Avec une fougue jamais éteinte, les diplomates du Quai d’Orsay ont cherché à s’attirer les bonnes grâces et l’illusoire soutien de potentats arabes et iraniens notoirement antisémites et adversaires de la démocratie libérale. Au premier chef, se trouvent au XXe siècle des dirigeants clandestins ou en fonction qui ont manipulé grossièrement l’obsession de grandeur de la France et son ambition de tenir un rôle dans les rivalités stratégiques au Proche-Orient. Ils cherchent à recueillir son appui officiel ou caché pour mener des opérations terroristes (Arafat, Assad) contre Israël, la seule démocratie de la région, ou œuvrer contre les intérêts de Paris voire assassiner ses ressortissants (Khomeiny, Kadhafi). La France ne soutient pas les accords de Camp David entre l’Égypte et Israël en 1977. Elle apporte inlassablement son soutien à l’Organisation de libération de la Palestine (OLP), qui a commis des attentats terroristes en Israël. Jacques Chirac plébiscite l’Irak de Saddam Hussein, qui a massacré les Kurdes et les Arabes chiites.
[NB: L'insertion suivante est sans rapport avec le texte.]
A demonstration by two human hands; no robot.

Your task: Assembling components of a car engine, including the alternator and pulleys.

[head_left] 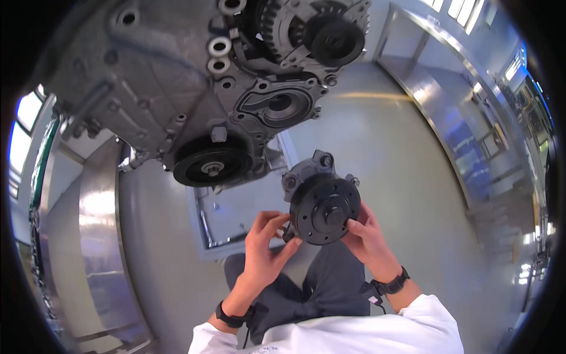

Au mépris des Juifs et des Israéliens, que l’on découvre, au fil de l’ouvrage, étonnamment patients, le Quai d’Orsay a surtout réussi à marginaliser la diplomatie française dans les affaires moyen-orientales. « Du fait de ses fantasmes diplomatiques, assène David Pryce-Jones, la France a perdu dans la région ce qui pouvait lui rester de rayonnement. Mais elle est la seule à ne pas l’avoir compris. » Au cours du XXe siècle, ses diplomates ne peuvent en effet même pas se targuer d’avoir été immoraux mais efficaces et compétents, puisque la France est plus affaiblie que jamais sur la scène internationale. Ce n’est donc pas sans raison que David Pryce-Jones appelle à une refondation de la politique étrangère française qui puisse associer les valeurs républicaines acclamées et les objectifs raisonnables et réalistes d’une puissance moyenne au XXIe siècle.

Son livre est dense, riche, parfois brutal, souvent amer, écrit non pas par l’un de ses trop nombreux « faux amis » de la France qui s’empressent de la flagorner en soulignant son apport au monde sous la forme de l’anti-américanisme et l’antisionisme. Il est l’œuvre d’un observateur fin et informé, presque navré de dresser un bilan très contrasté d’une diplomatie française marquée à la fois par l’antisémitisme et un réflexe anti-israélien, inaudible dans le monde faute d’aggiornamento stratégique et de véritable formation de nos diplomates, encore imprégnés d’un aristocratisme d’un autre âge.